Brief — Produce an exact copy of the data below.

The data —
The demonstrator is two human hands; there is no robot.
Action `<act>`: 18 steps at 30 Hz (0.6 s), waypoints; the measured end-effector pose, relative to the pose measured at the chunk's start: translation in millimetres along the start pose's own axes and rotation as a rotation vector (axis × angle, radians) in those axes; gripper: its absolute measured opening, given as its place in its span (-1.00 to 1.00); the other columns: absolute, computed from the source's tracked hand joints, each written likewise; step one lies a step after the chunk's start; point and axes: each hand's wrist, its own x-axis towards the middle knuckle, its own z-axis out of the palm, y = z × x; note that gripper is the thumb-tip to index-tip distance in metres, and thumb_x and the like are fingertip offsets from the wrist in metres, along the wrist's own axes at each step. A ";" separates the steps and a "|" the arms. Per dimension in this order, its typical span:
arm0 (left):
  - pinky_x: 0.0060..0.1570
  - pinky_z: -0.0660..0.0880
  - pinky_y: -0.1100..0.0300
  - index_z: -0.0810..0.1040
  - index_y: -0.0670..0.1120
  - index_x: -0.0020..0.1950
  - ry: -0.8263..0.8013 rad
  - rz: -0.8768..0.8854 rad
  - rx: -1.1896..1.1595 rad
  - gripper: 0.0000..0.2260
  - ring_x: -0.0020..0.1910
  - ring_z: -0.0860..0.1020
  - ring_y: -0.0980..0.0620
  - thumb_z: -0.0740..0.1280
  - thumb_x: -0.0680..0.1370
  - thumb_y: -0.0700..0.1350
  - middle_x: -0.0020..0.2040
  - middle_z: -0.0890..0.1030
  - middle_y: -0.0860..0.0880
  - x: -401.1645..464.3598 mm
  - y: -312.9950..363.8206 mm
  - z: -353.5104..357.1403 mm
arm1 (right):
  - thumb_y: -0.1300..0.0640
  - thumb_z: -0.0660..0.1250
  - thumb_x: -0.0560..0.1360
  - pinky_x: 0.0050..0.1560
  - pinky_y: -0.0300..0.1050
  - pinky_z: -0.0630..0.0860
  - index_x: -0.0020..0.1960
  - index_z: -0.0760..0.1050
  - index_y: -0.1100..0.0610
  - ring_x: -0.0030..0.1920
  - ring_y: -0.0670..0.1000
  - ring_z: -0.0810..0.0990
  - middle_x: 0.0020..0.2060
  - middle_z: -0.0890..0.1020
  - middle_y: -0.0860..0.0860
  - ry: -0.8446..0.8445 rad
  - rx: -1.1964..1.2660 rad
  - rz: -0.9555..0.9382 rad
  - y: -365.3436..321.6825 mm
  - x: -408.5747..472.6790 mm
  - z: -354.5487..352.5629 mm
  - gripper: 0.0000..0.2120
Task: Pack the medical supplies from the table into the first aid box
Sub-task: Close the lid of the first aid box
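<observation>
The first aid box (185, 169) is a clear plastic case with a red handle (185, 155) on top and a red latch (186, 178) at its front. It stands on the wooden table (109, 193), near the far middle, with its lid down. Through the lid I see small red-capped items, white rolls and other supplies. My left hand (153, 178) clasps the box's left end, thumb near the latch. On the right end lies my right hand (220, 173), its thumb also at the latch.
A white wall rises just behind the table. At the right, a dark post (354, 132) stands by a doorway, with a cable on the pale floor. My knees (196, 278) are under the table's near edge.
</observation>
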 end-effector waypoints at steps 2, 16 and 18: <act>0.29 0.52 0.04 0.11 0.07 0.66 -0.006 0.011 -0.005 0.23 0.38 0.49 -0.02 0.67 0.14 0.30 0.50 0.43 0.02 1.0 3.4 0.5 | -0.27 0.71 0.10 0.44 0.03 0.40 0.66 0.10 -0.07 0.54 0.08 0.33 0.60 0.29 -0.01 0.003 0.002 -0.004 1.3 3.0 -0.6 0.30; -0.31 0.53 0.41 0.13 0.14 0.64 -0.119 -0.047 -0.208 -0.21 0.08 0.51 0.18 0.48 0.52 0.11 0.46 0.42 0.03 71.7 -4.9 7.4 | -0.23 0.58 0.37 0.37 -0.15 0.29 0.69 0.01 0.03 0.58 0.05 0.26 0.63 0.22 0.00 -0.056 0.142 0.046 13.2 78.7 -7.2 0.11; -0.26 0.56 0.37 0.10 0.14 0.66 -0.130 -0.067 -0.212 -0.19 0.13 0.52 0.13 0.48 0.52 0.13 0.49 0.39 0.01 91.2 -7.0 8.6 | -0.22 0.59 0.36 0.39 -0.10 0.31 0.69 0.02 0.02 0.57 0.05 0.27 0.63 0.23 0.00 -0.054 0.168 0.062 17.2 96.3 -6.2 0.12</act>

Result of this exercise —
The demonstrator is two human hands; there is no robot.
Action `<act>`: 18 steps at 30 Hz (0.6 s), waypoints; the measured end-effector pose, relative to the pose measured at the chunk's start: translation in millimetres along the start pose's own axes and rotation as a rotation vector (axis × angle, radians) in those axes; gripper: its absolute measured opening, given as its place in its span (-1.00 to 1.00); the other columns: absolute, computed from the source's tracked hand joints, each written likewise; step one lies a step after the chunk's start; point and axes: each hand's wrist, its own x-axis towards the middle knuckle, its own z-axis out of the palm, y = z × x; note that gripper is the thumb-tip to index-tip distance in metres, and thumb_x and the like are fingertip offsets from the wrist in metres, along the wrist's own axes at each step. A ";" separates the steps and a "|" the arms. Per dimension in this order, its typical span:
arm0 (left):
  - pinky_x: 0.0060..0.1570
  - pinky_z: -0.0660..0.0880
  - pinky_y: -0.1100..0.0300
  - index_z: -0.0810..0.1040
  - index_y: -0.0670..0.1120
  - index_x: -0.0020..0.1950
  - ry: -0.8263..0.8013 rad
  - rz: -0.8768..0.8854 rad
  - rx: -1.1896..1.1595 rad
  - gripper: 0.0000..0.2260
  - ring_x: -0.0020..0.1910
  - ring_z: -0.0860..0.1020
  - ring_y: -0.0980..0.0620
  - thumb_z: -0.0740..0.1280
  - thumb_x: -0.0680..0.1370
  - thumb_y: -0.0700..0.1350
  - middle_x: -0.0020..0.2040
  - middle_z: -0.0890..0.1030
  - middle_y: -0.0860..0.0880
  - x: -401.1645..464.3598 mm
  - y: -312.9950..363.8206 mm
  - z: -353.5104..357.1403 mm
arm1 (right):
  - thumb_y: -0.1300..0.0640
  - thumb_z: -0.0660..0.1250
  - thumb_x: -0.0560..0.1360
  - pinky_x: 0.0050..0.1560
  - pinky_y: -0.0300..0.1050
  - pinky_z: -0.0630..0.0860
  - index_x: -0.0020..0.1960
  - index_z: -0.0760..0.1050
  - index_y: -0.1100..0.0610
  - ring_x: -0.0030..0.1920
  - ring_y: -0.0670..0.1000
  - ring_z: -0.0810..0.0990
  - middle_x: 0.0020..0.2060
  - middle_z: -0.0890..0.1020
  - middle_y: -0.0860..0.0860
  - ry: -0.8446..0.8445 rad
  - rx: -1.1964..1.2660 rad
  - rz: -0.9555..0.9382 rad
  - y: -365.3436..321.6825 mm
  - x: -408.5747..472.6790 mm
  - z: -354.5487..352.5629 mm
  - gripper: 0.0000..0.2120
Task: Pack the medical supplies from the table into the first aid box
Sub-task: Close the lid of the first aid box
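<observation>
The first aid box (185, 169) is a clear plastic case with a red handle (185, 155) on top and a red latch (186, 178) at its front. It stands on the wooden table (109, 193), near the far middle, with its lid down. Through the lid I see small red-capped items, white rolls and other supplies. My left hand (153, 178) clasps the box's left end, thumb near the latch. On the right end lies my right hand (220, 173), its thumb also at the latch.
A white wall rises just behind the table. At the right, a dark post (354, 132) stands by a doorway, with a cable on the pale floor. My knees (196, 278) are under the table's near edge.
</observation>
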 end-effector waypoints at steps 2, 16 and 18: <act>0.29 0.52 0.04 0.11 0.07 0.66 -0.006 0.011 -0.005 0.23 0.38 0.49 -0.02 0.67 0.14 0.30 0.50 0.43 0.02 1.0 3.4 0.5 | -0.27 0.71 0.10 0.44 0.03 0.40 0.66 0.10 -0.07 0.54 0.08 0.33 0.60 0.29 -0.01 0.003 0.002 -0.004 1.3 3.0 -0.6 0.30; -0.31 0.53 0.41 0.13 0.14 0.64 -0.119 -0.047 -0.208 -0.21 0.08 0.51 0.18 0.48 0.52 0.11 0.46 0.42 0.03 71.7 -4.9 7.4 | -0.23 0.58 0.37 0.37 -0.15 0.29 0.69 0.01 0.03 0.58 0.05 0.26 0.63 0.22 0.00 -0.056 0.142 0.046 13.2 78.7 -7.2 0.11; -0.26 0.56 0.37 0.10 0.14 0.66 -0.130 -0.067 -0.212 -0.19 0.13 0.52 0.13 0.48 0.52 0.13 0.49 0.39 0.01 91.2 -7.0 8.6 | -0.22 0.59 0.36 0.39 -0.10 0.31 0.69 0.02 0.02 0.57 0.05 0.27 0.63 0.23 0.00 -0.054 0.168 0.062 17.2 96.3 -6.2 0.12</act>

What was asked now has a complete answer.